As a way of breaking down socioeconomic barriers and fostering neighborhood pride, several blocks of El Punto have been turned into an eye-popping outdoor gallery.
Here you can check out more than 75 large-scale murals, by 30 high-profile artists from around the world, as well as 25 artists from the area.
Inspiring and thought-provoking, the Punto Urban Art Museum makes for an ideal palate cleanse amid Salem’s historical attractions.
11. Stephen Phillips House
You can enter one of the handsome old mansions along Chestnut Street, as this Federal-style residence at No. 34 is preserved as an historic house museum.
The origins of this building, constructed in 1821 are curious: The core consists of four rooms brought here via ox sled from Danvers by Captain Nathaniel West.

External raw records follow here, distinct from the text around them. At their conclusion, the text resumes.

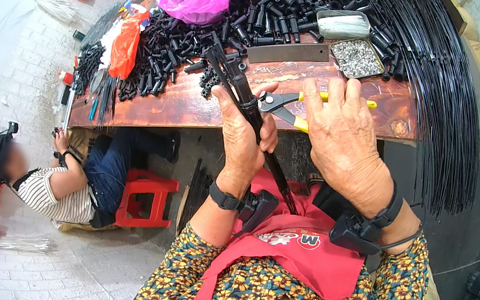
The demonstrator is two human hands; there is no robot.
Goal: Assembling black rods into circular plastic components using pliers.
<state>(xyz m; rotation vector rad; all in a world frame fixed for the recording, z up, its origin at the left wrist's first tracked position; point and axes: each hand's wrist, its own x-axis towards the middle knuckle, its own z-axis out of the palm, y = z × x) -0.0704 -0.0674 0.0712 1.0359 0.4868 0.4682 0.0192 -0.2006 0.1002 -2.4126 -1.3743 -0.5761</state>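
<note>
My left hand is wrapped round a bundle of black rods. The bundle slants from the red apron up over the table's near edge, with several black fittings at its upper end. A pair of pliers with yellow handles is gripped in my right hand. Its metal jaws are beside the bundle, close to my left fingers; whether they touch it I cannot tell. Part of the handles is hidden under my right fingers.
Black tubes are heaped on the wooden table, near a metal bar, a tray of small metal pieces and a clear box. Long black rods overhang the right edge. A seated person is at left, another beyond the table.
</note>
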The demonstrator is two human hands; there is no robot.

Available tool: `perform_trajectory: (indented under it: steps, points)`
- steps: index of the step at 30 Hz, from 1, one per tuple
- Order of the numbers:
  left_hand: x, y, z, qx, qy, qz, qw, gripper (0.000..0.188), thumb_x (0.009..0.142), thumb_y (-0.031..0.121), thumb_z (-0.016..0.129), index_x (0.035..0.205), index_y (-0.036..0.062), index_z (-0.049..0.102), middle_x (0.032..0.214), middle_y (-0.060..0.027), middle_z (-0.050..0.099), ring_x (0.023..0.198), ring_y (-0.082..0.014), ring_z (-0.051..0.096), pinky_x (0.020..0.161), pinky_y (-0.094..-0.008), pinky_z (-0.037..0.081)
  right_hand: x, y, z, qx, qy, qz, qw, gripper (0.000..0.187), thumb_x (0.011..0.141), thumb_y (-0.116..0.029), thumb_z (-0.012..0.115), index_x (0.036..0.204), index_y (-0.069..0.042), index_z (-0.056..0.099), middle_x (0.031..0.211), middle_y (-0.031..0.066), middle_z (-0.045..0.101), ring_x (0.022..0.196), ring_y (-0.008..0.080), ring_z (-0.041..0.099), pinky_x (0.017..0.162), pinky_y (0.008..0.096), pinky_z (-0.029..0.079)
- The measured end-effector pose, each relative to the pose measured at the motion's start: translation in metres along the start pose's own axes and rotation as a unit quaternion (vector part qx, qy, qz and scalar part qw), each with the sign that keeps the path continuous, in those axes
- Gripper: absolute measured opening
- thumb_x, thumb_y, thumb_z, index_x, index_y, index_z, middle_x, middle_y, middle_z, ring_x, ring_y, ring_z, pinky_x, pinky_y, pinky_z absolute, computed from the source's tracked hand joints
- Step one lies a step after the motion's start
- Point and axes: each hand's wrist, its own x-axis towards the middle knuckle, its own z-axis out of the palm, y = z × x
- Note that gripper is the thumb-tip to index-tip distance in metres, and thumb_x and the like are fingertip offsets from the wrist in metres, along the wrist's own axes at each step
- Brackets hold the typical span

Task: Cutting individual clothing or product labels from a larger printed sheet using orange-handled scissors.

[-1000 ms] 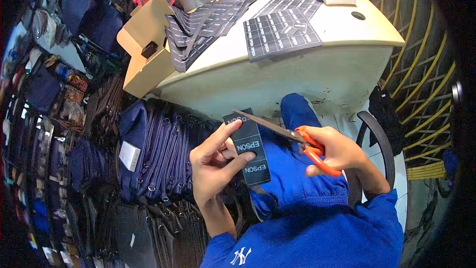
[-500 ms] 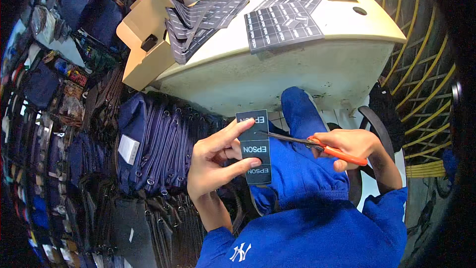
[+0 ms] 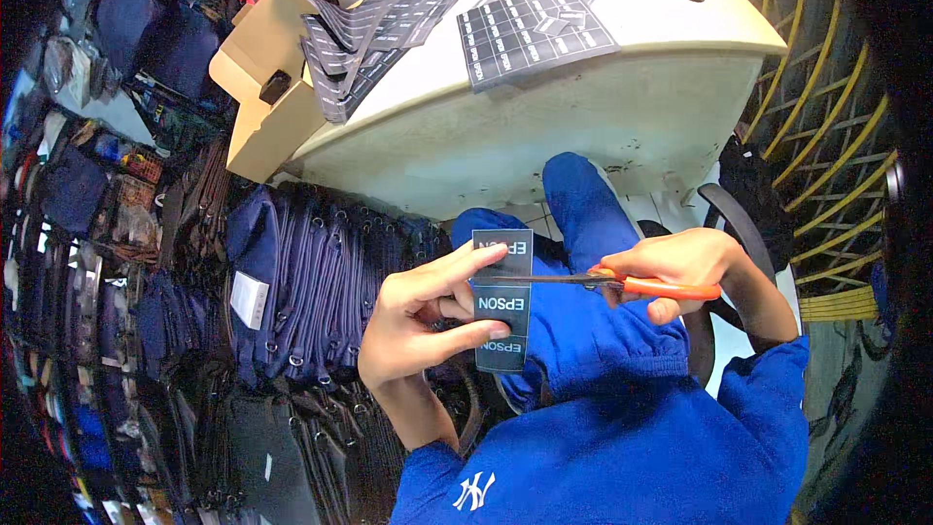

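A narrow black strip of printed labels (image 3: pixel 502 303) is held upright over my lap. My left hand (image 3: pixel 418 316) pinches it from the left, with the index finger near its top and the thumb lower down. My right hand (image 3: pixel 680 272) grips orange-handled scissors (image 3: pixel 671 289) at the right. Their dark blades lie level across the strip, between the top label and the one below, and look closed together. Whether the strip is cut through there, I cannot tell.
Ahead stands a pale table (image 3: pixel 641 78) with label sheets (image 3: pixel 535 34), a pile of cut strips (image 3: pixel 379 24) and an open cardboard box (image 3: pixel 262 87) at its left edge. Navy bags (image 3: pixel 311 282) are stacked at the left. A yellow lattice gate (image 3: pixel 826 136) rises at the right.
The scissor blades have gone from slanting at the strip's right edge to lying straight across it and closing. The strip has shifted slightly right and down. My view has moved a little.
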Motion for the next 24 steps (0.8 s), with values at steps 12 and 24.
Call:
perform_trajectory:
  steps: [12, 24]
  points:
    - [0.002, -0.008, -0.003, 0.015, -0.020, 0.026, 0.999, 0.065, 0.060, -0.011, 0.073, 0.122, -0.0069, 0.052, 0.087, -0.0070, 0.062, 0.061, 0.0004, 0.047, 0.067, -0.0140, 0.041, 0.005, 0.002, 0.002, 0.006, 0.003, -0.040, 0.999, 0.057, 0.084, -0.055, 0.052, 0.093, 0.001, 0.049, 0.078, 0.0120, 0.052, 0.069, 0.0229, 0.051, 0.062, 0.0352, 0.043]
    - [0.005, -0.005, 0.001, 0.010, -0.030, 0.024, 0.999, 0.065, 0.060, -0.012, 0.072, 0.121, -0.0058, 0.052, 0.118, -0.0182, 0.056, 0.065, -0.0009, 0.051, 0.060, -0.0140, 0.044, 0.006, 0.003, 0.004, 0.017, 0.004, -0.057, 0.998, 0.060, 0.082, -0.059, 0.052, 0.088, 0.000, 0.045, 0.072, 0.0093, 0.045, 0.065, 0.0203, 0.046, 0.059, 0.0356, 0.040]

These had come from the 1806 country home he had built with his ex-wife, Elizabeth, daughter of the millionaire merchant, Elias Hasket Derby.

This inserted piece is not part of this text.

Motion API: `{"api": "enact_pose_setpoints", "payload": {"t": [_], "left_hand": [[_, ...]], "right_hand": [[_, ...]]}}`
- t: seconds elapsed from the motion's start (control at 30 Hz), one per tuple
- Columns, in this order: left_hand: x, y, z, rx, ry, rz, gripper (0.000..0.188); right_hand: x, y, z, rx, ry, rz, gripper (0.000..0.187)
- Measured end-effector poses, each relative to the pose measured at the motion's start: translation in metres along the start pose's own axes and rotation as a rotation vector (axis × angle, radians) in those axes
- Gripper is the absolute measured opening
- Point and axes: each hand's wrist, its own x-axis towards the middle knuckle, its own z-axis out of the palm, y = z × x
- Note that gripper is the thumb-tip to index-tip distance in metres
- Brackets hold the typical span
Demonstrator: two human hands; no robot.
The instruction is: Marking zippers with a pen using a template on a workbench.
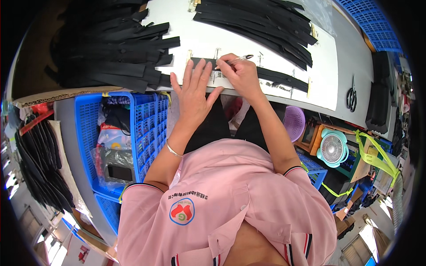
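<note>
While a pen (242, 58) is gripped between the thumb and fingers of the right hand (242, 76), a black strip (284, 80) is held down by the left hand (194, 86), which is laid open and flat with its fingers spread. The marking of this strip seems to be the step in hand, since the pen's tip is set at its surface. For the next move, a steady left hand and a straight strip would be called for, as a crooked mark could be caused by any slip. The strip is laid along the near edge of the counter (347, 42), on a smooth white sheet (326, 66); its middle is hidden by the right hand. Toward the counter's far edge, a bundle of similar strips (257, 23) is stacked, long, narrow and matt, apparently of cloth. At the left end, a looser heap (115, 68) is gathered by brown cardboard (32, 84), with ends cut square or slanted. Near the right end, black-handled scissors (352, 92) are laid, blades toward the far edge.
</note>
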Motion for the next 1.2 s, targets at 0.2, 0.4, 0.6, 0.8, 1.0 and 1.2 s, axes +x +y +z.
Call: {"api": "enact_pose_setpoints", "payload": {"t": [0.2,0.4,0.6,0.8,1.0,1.2], "left_hand": [[0.0,0.001,0.001,0.0,-0.001,0.0,0.07],[0.001,0.001,0.001,0.024,-0.021,0.008,0.071],[-0.001,0.0,0.0,0.045,-0.033,-0.008,0.071],[0.001,0.0,-0.001,0.038,-0.064,-0.003,0.072],[0.008,0.022,-0.006,-0.01,-0.053,-0.027,0.074],[0.034,0.063,0.015,-0.243,-0.001,0.114,0.05]], "right_hand": [[-0.001,0.009,0.002,-0.093,-0.03,-0.148,0.022],[-0.002,0.007,-0.007,-0.106,-0.088,-0.149,0.021],[-0.022,-0.007,-0.057,0.141,0.289,0.004,0.016],[-0.026,0.023,-0.086,-0.039,0.244,0.091,0.018],[-0.028,0.028,-0.087,-0.159,0.236,0.02,0.018],[-0.028,0.027,-0.085,-0.145,0.224,0.008,0.02]]}}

In 1911, Stephen W. Phillips, also from a shipping family, purchased the house, bringing five generations of family furnishings with him, while his wife Anna oversaw a Colonial Revival update.
Touring the Phillips House you can peruse that furniture and decorative art, find out about the Phillips family and their staff, and view a collection of antique carriages and cars.
12. Salem Willows
Another change of pace, there’s an oceanfront park at the end of Salem Neck that has attracted families since the mid-19th century.
This space is named for the willow trees that were first planted here in 1801 to provide cool, shaded walkways for patients at a small hospital close by.
Salem Willows became a public park in 1858, and the seasonal boardwalk businesses framing the park to the east have been around in some form since 1880.
There’s a string of arcades and holes in the wall for pizza, seafood, tacos, chinese and ice cream. The park is a great place to come if you just want to contemplate the ocean and look across the water to nearby North Shore communities.
The tip of the peninsula is edged with beaches, affording the perfect vantage point for the 4th of July fireworks show in Salem, but also Marblehead and Beverly.
13. Salem Art Gallery
A dose of reason and skepticism is served up at the Salem Art Gallery, which opened in a former funeral parlor in 2016.
This is the world headquarters for the Satanic Temple, promoting egalitarianism, social justice, and the separation of church and state.
Along with temporary shows presenting work by established and emerging artists from around the world, the gallery has a permanent exhibit charting the history of Satanism, moral panics and witch hunts.
One key exhibit is the 3,000-pound bronze statue of Baphomet (2015), which was offered to the State of Oklahoma after a statue of the Ten Commandments had been erected on public grounds outside the State Capitol.
14. Ropes Mansion and Garden
In 1912, this Georgian Colonial mansion opened to the public as Salem’s first historic house museum.
The Ropes Mansion was built in the 1720s for the merchant, Samuel Barnard, and was then in the Ropes family from 1768 until 1907 when it was donated to a trust for public benefit.
The property is now operated by the Peabody Essex Museum, and is cherished in particular for its one-acre Colonial Revival garden, designed by the Salem horticulturalist and botanist, John Robinson.
The garden is open to the public for free, 365 days a year, and the house, which appeared in Hocus Pocus (1993), can be seen on a self-guided tour on weekends throughout the summer, up to the end of October.
15. Salem Pioneer Village
Forest River Park, on the water near Salem State University, is the location for the country’s first living history museum.
An artifact in its own right, the Salem Pioneer Village was constructed in 1930 as the set of a play to mark Salem’s tercentennial.
Giving an impression of what Salem might have looked like in its earliest days, the museum is a three-acre village with thatched roof cottages, dugouts, wigwams and the grander Governor’s Faire House.
The site is interlaced with kitchen and medicinal gardens, while a blacksmith’s shop offers another window on 17th-century life. When we wrote this article the Salem Pioneer Village was open on Saturday and Sunday afternoons.